Assignment:
In the material below, find each line with the word "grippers" and copy it.
--- Source data Enclosed Below ---
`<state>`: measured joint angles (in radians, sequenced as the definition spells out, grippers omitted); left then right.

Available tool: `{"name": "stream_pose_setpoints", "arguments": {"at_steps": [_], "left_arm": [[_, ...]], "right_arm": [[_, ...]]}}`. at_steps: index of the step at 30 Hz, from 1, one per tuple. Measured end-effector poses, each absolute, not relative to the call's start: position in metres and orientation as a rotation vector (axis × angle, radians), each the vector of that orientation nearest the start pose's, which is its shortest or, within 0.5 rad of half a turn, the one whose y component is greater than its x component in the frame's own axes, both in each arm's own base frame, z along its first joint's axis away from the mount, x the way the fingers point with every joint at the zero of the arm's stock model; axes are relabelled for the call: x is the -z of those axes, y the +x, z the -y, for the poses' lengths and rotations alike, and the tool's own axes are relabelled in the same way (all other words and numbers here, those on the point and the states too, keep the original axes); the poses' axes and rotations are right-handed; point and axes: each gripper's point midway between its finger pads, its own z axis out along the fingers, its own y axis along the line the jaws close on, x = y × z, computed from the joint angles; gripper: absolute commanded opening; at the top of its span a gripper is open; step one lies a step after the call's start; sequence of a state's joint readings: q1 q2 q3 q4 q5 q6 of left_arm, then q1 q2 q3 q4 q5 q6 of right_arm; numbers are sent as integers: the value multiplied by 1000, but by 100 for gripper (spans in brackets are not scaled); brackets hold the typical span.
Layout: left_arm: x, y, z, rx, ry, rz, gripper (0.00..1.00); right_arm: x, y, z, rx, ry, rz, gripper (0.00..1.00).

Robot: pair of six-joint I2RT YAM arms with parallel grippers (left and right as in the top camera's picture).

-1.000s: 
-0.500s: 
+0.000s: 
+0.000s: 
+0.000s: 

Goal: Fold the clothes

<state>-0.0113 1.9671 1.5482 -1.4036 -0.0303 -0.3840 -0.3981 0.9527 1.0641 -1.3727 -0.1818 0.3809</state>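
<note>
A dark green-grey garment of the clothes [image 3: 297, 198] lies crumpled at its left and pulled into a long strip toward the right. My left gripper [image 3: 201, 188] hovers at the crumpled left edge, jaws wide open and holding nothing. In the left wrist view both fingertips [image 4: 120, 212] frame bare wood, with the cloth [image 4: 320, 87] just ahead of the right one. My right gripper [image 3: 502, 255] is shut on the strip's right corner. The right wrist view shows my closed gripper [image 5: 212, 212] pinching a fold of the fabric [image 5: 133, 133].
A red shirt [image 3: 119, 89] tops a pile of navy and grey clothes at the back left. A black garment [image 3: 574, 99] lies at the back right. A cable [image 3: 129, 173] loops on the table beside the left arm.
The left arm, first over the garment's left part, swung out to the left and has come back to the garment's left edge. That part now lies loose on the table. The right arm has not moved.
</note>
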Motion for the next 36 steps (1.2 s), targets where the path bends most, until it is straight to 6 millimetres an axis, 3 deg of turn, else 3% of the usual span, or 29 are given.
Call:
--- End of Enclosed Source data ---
Result below:
`<state>`: measured joint angles (in radians, sequenced as the definition spells out, grippers omitted); left then right.
Robot: pair of six-joint I2RT YAM arms with parallel grippers (left and right as in the top camera's picture).

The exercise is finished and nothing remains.